§ **Task to complete**
Using the listing below, keep only the lines with the word "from" and copy them.

***** Data section *****

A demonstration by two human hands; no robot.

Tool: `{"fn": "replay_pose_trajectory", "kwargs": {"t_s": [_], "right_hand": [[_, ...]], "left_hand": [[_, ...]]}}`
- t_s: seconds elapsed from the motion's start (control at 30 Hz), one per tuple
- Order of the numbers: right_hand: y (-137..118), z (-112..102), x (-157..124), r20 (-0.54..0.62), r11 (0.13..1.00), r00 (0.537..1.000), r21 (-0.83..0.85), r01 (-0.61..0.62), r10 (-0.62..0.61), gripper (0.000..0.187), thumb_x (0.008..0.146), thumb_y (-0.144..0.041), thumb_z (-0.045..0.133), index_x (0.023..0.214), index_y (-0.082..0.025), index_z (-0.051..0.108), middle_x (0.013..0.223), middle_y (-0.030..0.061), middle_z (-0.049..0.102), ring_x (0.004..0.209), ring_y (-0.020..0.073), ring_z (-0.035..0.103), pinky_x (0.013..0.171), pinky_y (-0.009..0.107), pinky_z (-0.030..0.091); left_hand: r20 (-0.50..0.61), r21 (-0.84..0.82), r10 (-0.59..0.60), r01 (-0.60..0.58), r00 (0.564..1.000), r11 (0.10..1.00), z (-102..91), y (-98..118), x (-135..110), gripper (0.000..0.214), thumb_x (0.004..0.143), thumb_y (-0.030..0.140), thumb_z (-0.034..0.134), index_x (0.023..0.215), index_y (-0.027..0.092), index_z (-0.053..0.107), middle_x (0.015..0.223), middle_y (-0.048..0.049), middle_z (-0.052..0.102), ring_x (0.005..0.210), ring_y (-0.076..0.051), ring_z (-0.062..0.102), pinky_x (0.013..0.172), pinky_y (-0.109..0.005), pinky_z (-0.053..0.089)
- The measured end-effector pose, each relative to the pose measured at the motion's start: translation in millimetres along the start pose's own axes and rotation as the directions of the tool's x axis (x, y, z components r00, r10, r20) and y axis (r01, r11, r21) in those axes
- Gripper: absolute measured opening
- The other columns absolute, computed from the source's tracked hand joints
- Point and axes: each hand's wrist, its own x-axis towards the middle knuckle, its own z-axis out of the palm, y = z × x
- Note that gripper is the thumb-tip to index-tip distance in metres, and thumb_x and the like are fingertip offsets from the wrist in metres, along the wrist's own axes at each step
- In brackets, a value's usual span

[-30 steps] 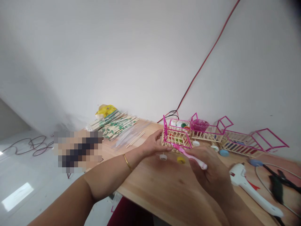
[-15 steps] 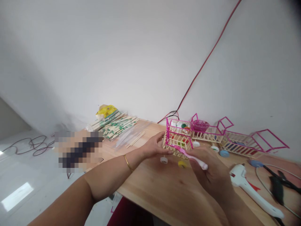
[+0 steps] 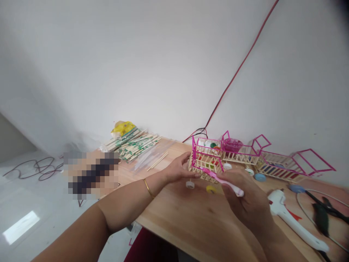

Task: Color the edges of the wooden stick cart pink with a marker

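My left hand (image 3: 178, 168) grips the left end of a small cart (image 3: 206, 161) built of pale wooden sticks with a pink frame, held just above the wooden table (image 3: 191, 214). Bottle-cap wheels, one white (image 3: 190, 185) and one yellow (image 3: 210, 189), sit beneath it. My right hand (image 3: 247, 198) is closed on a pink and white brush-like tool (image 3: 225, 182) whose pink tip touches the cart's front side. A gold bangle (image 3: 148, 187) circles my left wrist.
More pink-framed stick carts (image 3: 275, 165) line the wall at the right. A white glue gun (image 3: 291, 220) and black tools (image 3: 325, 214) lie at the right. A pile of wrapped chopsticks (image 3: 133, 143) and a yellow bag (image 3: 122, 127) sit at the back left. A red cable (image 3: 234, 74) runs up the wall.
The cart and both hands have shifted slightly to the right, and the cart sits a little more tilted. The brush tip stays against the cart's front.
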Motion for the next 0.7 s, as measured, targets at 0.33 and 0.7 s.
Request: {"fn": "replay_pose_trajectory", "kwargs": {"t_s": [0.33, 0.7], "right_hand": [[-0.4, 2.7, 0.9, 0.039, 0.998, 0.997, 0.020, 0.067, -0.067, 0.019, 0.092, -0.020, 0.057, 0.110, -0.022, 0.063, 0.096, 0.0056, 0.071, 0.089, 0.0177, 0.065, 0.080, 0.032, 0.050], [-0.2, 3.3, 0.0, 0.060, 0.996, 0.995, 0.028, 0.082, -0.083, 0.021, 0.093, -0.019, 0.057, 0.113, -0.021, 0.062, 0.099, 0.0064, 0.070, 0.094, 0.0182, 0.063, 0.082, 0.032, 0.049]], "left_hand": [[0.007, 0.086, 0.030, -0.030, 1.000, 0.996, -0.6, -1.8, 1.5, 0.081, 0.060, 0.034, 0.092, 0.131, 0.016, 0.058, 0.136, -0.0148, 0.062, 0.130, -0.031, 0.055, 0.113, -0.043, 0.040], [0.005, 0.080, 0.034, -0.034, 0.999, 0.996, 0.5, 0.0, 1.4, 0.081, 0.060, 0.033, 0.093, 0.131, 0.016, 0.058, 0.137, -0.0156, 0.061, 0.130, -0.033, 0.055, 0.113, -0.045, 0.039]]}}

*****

§ **Reply**
- t_s: seconds elapsed from the motion's start (control at 30 Hz), one per tuple
- The other columns absolute, computed from the source's tracked hand joints
- Note that gripper is the thumb-tip to index-tip distance in metres, and thumb_x and the like are fingertip offsets from the wrist in metres, along the wrist's own axes at each step

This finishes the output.